**Problem description:** Could all of the entries be written out exactly, with any pictures omitted?

**Material for this exercise:**
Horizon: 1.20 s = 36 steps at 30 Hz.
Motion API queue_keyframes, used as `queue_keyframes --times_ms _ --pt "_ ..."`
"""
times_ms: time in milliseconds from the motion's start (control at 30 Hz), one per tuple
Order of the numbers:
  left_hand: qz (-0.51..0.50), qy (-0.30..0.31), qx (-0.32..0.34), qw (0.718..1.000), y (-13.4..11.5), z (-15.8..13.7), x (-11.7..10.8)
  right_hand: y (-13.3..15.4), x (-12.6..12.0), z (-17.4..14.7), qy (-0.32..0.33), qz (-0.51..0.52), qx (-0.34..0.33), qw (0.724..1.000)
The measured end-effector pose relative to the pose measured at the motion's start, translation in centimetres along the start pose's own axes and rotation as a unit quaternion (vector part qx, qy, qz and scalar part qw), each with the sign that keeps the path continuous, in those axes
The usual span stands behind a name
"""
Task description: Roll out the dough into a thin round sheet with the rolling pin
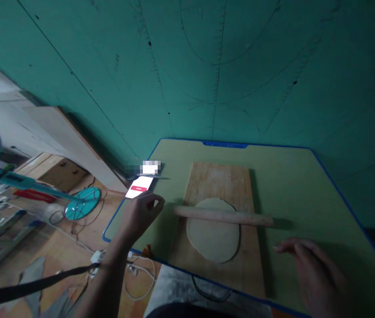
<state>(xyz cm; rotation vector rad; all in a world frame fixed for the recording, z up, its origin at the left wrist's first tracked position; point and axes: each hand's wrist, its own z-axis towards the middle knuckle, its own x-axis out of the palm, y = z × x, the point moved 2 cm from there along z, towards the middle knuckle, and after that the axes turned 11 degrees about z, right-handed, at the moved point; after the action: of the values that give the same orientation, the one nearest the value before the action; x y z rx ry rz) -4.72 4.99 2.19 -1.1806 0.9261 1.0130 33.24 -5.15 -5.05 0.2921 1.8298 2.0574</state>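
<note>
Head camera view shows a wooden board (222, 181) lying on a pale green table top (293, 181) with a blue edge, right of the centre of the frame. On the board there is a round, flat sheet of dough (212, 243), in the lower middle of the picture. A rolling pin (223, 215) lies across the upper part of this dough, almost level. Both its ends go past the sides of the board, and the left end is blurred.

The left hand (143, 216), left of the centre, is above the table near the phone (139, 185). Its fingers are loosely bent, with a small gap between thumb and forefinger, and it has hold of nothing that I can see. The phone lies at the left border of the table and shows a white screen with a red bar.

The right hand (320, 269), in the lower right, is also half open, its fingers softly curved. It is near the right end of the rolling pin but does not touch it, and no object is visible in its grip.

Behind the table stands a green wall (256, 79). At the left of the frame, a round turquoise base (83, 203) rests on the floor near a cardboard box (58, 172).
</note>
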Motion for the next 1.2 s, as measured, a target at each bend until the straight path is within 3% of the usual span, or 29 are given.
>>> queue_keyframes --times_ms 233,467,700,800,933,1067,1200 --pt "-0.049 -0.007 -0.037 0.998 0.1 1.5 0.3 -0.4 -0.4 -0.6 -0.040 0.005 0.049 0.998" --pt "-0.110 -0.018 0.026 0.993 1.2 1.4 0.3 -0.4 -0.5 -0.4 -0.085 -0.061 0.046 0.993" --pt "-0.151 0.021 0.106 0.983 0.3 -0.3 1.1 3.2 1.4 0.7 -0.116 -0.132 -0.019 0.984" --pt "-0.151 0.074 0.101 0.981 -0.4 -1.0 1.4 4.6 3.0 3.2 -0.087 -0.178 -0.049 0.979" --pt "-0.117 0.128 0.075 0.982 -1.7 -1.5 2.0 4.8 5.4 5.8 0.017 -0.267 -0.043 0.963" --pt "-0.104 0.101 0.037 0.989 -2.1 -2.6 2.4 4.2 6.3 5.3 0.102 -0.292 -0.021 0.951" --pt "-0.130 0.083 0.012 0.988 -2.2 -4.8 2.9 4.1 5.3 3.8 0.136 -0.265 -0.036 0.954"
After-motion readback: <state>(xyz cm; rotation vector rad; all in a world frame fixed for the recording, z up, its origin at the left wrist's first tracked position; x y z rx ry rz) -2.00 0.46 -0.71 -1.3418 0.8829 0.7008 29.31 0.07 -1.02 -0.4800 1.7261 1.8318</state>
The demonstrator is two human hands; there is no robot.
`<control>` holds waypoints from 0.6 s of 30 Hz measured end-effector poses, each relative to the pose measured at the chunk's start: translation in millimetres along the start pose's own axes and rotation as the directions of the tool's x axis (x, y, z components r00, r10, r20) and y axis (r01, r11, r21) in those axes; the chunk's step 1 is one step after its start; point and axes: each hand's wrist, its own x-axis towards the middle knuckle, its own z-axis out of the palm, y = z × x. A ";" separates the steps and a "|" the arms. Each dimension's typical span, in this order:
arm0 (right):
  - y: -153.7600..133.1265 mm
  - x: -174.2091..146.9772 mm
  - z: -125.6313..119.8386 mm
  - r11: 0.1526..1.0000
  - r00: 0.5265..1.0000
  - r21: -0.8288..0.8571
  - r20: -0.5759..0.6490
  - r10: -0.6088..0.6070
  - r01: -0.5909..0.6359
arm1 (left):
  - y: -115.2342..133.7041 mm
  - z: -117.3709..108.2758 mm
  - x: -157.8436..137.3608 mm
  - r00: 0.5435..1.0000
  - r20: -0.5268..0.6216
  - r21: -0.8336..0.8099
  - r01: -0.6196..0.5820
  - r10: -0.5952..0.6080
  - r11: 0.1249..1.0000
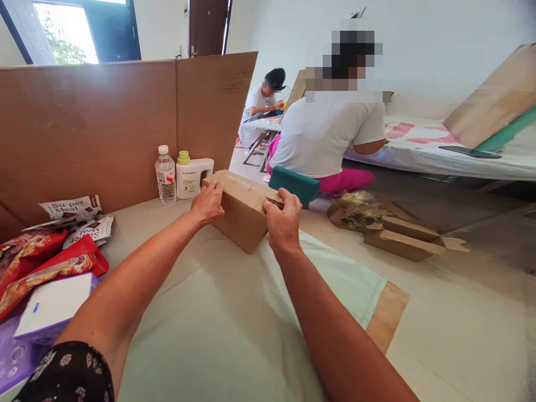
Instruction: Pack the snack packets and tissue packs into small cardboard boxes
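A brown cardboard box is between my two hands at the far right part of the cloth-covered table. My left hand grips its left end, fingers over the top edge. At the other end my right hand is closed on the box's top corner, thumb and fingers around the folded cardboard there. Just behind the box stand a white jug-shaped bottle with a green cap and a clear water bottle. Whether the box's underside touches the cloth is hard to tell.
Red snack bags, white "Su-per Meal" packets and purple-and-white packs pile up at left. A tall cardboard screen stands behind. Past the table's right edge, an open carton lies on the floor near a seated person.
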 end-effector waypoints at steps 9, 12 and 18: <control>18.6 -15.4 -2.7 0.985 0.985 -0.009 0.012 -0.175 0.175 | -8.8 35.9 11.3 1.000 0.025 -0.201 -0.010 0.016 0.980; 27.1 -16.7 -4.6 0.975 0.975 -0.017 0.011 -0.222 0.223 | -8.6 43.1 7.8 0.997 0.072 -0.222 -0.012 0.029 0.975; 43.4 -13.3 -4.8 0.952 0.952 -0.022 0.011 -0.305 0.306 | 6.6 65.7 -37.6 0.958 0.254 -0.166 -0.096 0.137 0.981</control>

**Output of the exercise:**
Horizon: 1.20 s = 36 steps at 30 Hz.
Motion API queue_keyframes, used as `queue_keyframes --times_ms _ --pt "_ ..."`
"""
times_ms: time in milliseconds from the motion's start (control at 30 Hz), one per tuple
Order of the numbers:
  left_hand: qz (-0.51..0.50), qy (-0.30..0.31), qx (-0.32..0.34), qw (0.718..1.000), y (-13.4..11.5), z (-15.8..13.7), x (-11.7..10.8)
  right_hand: y (-13.3..15.4), x (-12.6..12.0), z (-17.4..14.7), qy (-0.32..0.33), qz (-0.51..0.52), qx (-0.34..0.33), qw (0.724..1.000)
The measured end-effector pose relative to the pose measured at the motion's start, translation in centimetres along the start pose's own axes and rotation as a unit quaternion (vector part qx, qy, qz and scalar part qw), each with the sign that keeps the path continuous, in those axes
The usual span stands behind a name
"""
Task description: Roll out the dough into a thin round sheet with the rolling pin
<state>(xyz cm; rotation vector rad; all in a world frame fixed for the recording, z up, its origin at the left wrist's first tracked position; point and axes: each hand's wrist, its own z-axis towards the middle knuckle, its own x-axis out of the palm, y = z × x, the point moved 2 cm from there along z, towards the middle knuckle, and after that the axes turned 11 degrees about z, right-handed, at the moved point; after the action: of the values that give the same orientation, the one nearest the value before the action; x y z rx ry rz) -4.72 4.99 2.19 -1.1806 0.9261 1.0130 33.24 -5.15 -5.05 0.2921 1.8298 2.0574</state>
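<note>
Head camera view shows a wooden board (222, 181) lying on a pale green table top (293, 181) with a blue edge, right of the centre of the frame. On the board there is a round, flat sheet of dough (212, 243), in the lower middle of the picture. A rolling pin (223, 215) lies across the upper part of this dough, almost level. Both its ends go past the sides of the board, and the left end is blurred.

The left hand (143, 216), left of the centre, is above the table near the phone (139, 185). Its fingers are loosely bent, with a small gap between thumb and forefinger, and it has hold of nothing that I can see. The phone lies at the left border of the table and shows a white screen with a red bar.

The right hand (320, 269), in the lower right, is also half open, its fingers softly curved. It is near the right end of the rolling pin but does not touch it, and no object is visible in its grip.

Behind the table stands a green wall (256, 79). At the left of the frame, a round turquoise base (83, 203) rests on the floor near a cardboard box (58, 172).
</note>
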Motion for the next 1.2 s, as measured, a target at each bend until the straight path is within 3% of the usual span, or 29 are given.
>>> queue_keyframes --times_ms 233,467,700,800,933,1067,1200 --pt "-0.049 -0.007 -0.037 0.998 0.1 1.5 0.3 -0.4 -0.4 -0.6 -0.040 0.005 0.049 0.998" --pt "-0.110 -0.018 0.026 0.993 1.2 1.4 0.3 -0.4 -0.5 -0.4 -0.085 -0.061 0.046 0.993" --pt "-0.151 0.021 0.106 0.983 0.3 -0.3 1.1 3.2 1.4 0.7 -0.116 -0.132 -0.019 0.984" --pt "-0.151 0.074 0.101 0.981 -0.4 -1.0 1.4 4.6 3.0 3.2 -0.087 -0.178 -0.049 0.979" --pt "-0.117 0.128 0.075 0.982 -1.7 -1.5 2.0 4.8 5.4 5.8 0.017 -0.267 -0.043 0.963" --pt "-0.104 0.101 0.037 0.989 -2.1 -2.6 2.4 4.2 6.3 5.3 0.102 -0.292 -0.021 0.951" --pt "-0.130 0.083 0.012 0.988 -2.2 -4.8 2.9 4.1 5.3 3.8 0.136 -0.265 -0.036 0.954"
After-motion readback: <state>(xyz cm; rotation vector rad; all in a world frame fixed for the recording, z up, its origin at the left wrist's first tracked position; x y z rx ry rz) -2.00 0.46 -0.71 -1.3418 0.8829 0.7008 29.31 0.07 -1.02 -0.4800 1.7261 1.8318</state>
The demonstrator is two human hands; there is no robot.
`<control>` holds waypoints from 0.6 s of 30 Hz measured end-effector poses, each relative to the pose measured at the chunk's start: translation in millimetres along the start pose's own axes and rotation as the directions of the tool's x axis (x, y, z components r00, r10, r20) and y axis (r01, r11, r21) in those axes; the chunk's step 1 is one step after its start; point and axes: each hand's wrist, its own x-axis towards the middle knuckle, its own z-axis out of the palm, y = z × x. A ";" separates the steps and a "|" the arms. Each dimension's typical span, in this order:
arm0 (right):
  - y: -153.7600..133.1265 mm
  - x: -174.2091..146.9772 mm
  - z: -125.6313..119.8386 mm
  - r11: 0.1526..1.0000
  - r00: 0.5265..1.0000
  - r21: -0.8288..0.8571
  - r20: -0.5759..0.6490
  - r10: -0.6088..0.6070
  - r01: -0.5909..0.6359
arm1 (left):
  - y: -115.2342..133.7041 mm
  - z: -117.3709..108.2758 mm
  - x: -157.8436..137.3608 mm
  - r00: 0.5435..1.0000
  - r20: -0.5268..0.6216
  - r21: -0.8336..0.8099
  - r01: -0.6196..0.5820
  - r10: -0.5952..0.6080
  - r11: 0.1249..1.0000
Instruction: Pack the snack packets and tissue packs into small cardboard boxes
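A brown cardboard box is between my two hands at the far right part of the cloth-covered table. My left hand grips its left end, fingers over the top edge. At the other end my right hand is closed on the box's top corner, thumb and fingers around the folded cardboard there. Just behind the box stand a white jug-shaped bottle with a green cap and a clear water bottle. Whether the box's underside touches the cloth is hard to tell.
Red snack bags, white "Su-per Meal" packets and purple-and-white packs pile up at left. A tall cardboard screen stands behind. Past the table's right edge, an open carton lies on the floor near a seated person.
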 end-effector waypoints at steps 9, 12 and 18: <control>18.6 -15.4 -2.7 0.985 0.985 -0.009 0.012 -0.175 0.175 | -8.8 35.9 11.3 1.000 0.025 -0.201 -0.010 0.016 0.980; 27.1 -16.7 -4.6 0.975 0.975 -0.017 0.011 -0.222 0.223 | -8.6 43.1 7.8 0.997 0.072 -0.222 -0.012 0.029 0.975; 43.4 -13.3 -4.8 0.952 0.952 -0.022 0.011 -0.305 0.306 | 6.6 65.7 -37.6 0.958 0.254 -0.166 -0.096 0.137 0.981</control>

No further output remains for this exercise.